The default IP and the default data path (shared data) are those defined in the _build.sh_ script.
* To specify another IP, use the _-i_ option. _VirtualBox_ will create the corresponding Ethernet adapters. You need to specify _-i dhcp_ if the VM is to be run on the cloud.
* To specify another data folder, use the _-d_ option. You need to specify _-d none_ if the VM is to be run on the cloud. In the latter case, you can put files (data, scripts) under the _ansible/roles/jupyterhub/files/share_ folder so that they are included in the shared folder within the VM and accessible in the 'shared_data' folder in jupyter notebooks. This folder can also be replaced by a symbolic link pointing to another folder containing the data and/or scripts to be shared.
3. Export the VM
```
$> sh ./build.sh -e
```
The script launches the command _vagrant package_.

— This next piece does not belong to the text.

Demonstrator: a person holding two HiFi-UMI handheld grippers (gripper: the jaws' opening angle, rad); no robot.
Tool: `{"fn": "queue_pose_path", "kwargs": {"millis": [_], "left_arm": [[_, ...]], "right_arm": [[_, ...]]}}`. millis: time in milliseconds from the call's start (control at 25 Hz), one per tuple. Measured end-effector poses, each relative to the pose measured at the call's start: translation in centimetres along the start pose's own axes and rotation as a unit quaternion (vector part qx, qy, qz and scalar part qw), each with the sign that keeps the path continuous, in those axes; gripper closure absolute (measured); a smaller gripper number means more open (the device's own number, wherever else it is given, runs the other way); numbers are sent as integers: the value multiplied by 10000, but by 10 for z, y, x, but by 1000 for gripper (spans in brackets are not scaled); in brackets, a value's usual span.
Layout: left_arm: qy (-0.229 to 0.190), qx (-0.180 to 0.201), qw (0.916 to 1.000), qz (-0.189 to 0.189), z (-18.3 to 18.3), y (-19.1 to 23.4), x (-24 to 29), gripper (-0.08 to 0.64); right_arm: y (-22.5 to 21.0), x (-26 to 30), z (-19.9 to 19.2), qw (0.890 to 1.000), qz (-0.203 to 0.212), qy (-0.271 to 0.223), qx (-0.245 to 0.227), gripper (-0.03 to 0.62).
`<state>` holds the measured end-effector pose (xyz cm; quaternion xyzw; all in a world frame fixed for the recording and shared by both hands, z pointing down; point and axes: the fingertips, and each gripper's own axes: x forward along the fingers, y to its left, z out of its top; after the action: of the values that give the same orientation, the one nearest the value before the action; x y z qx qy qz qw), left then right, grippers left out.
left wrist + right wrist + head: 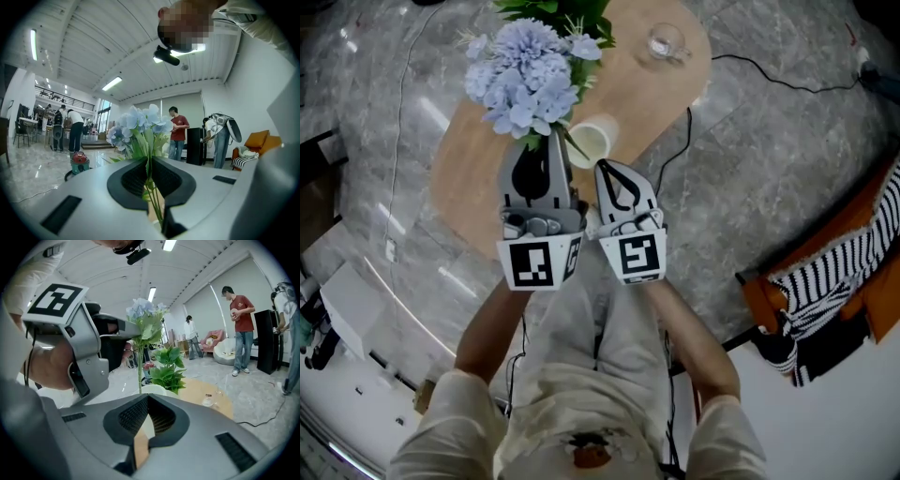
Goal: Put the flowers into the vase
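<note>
One oval light-wood counter (469, 178) carries the work, and everything that matters sits at its near edge. Above it, the bunch of pale blue flowers (525, 80) on thin green stems stands roughly upright, its heads well above the left gripper (548, 141), whose jaws are pressed onto the stems low down (149, 161). The right gripper (602, 167) hangs beside it with jaws pressed together on nothing (146, 399), pointing at the round white vase (591, 141).

The vase stands just beside the stems, and the stem ends look close to its rim (151, 389); whether they are already inside I cannot tell.

To finish this well, I would bring the stem ends squarely over the mouth before lowering and keep the bunch vertical, so the heavy heads do not tip the light vase. The empty gripper could steady the vase wall. Release should come only once the stems reach the bottom, and the leafy green plant (553, 11) behind needs clearance.
</note>
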<state>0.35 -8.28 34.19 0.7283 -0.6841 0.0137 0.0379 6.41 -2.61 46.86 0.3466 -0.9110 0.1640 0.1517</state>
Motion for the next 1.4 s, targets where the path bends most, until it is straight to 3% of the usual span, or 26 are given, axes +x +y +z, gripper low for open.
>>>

As results, a VM file will create under the _builds/vm_ folder. You can use it as a virtual appliance into _VirtualBox_ or in an OpenStack cloud.
All steps can be run at the same time:
```
$> sh ./build.sh -pue -i <IP> -d <shared data folder>
```
#### Using JupyterHub
The first time you log in to JupyterHub via the web interface, you must enter the administrator's login and password. The administrator's login is _admin_ (configured in the file _ansible/roles/jupyterhub/tasks/install.yml_).

The password is to be set by entering it when logging in for the first time. Then, it is registered as a user account of the machine (Linux account). Thus, you will have to enter the same password for subsequent logins. To change it, you will have to connect to the VM via a console and change it with the command _passwd_.